Les preuves de l'existence de cet informateur se trouveraient dans un article publié par The Intercept, le site Internet fondé par le journaliste Glenn Greenwald, qui avait été le premier à révéler des documents secrets d'Edward Snowden.

Une nouvelle affaire Snowden ? Pour le moment, les Etats-Unis n'en sont pas encore là mais des questions émergent après de nouvelles fuites. Selon CNN, le gouvernement américain prendrait la menace d'une nouvelle taupe très au sérieurs et serait à la recherche d'une personne soupçonnée d'avoir fait fuiter des documents classifiés ayant trait à la sécurité nationale. Les médias et en particulier The Intercept le site Internet fondé par le journaliste Glenn Greenwald, qui avait été le premier à révéler des documents secrets d'Edward Snowden, seraient le réceptacle de ces informations. 

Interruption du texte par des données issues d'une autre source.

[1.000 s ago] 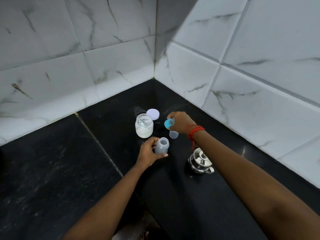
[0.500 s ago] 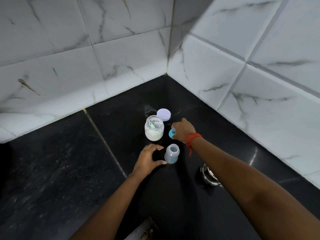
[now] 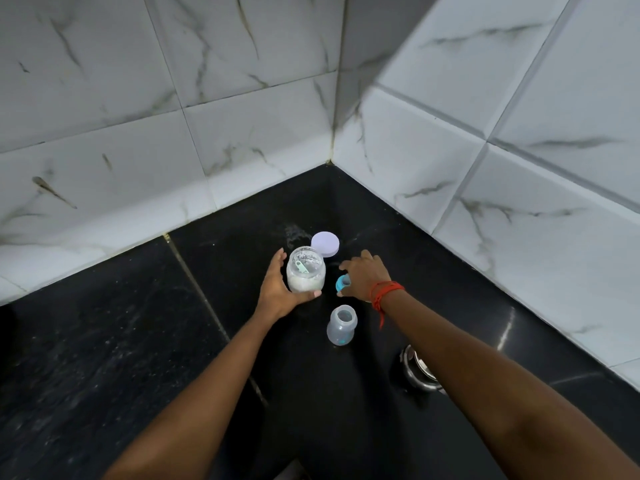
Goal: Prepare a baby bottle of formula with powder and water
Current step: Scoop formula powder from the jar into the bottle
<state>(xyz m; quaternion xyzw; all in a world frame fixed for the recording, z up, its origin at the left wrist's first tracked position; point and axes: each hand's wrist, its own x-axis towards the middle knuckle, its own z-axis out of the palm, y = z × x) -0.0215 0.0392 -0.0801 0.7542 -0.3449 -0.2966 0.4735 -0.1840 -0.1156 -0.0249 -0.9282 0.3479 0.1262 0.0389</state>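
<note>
Head view, left hand [image 3: 277, 289] gripping powder jar [image 3: 305, 273], bottle [image 3: 341, 325] standing apart nearby

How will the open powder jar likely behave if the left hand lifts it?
Probably rigid: the powder jar looks like clear glass or hard plastic. Likely bottom-heavy and stable, with powder only in its lower part. Lidless, it could spill if tilted.

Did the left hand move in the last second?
Yes. The left hand moved from the baby bottle back toward the wall corner and now holds the powder jar.
</note>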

En effet, une récente enquête de The Intercept s'est intéressée à la croissance exponentielle de la base de données du gouvernement américain compilant les noms d'individus soupçonnés d'activités en lien avec le terrorisme. Celle-ci serait en effet passée de 500 000 noms en 2009 à 875 000 en 2012. L'article évoque des sources internes du renseignement américain. Mais ce qui intrigue les autorités américaines, c'est la date de publication de l'article. Il est en effet daté d'août 2013, soit après le départ d'Edward Snowden. Ce qui fait dire aux autorités qu'il existe une autre taupe.

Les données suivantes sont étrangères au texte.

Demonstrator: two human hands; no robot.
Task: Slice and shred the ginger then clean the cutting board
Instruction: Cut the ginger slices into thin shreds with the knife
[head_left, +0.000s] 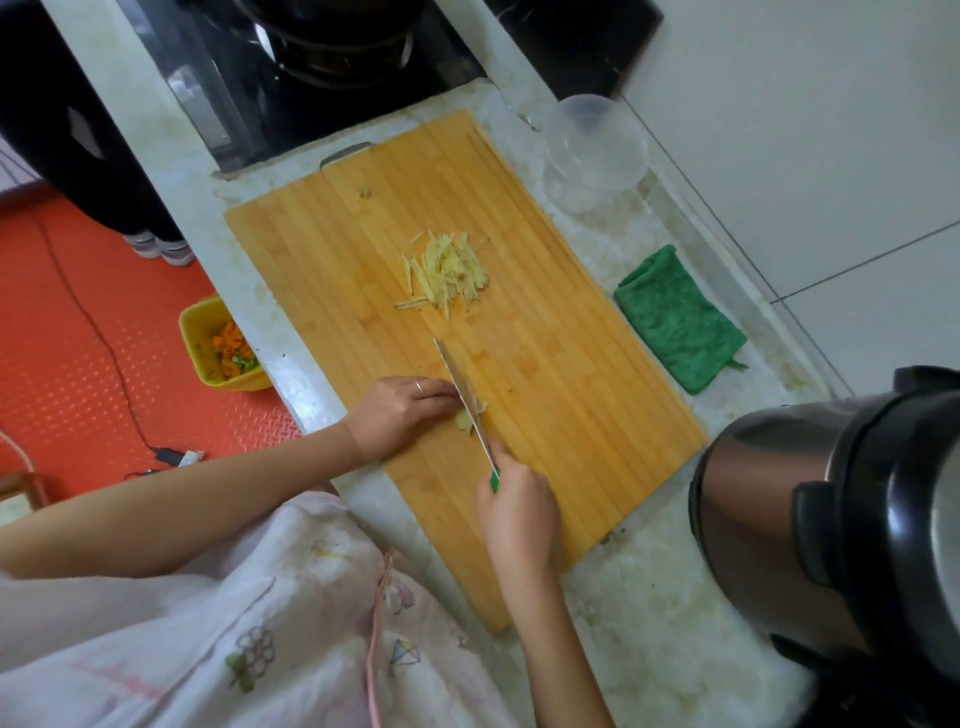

Glenn Greenwald l'a reconnu lui-même : pour lui, il est clair qu'il y a une deuxième taupe. D'après CNN, le gouvernement américain aurait lancé une enquête pour tenter de l'identifier. The Intercept révèle dans son article que depuis l'entrée en fonctions du président Barack Obama, le nombre de personnes inscrites sur la liste "no-fly", qui ne peuvent donc embarquer sur des vols au départ ou à destination des Etats-Unis, a été multiplié par dix, pour atteindre à 47 000 noms.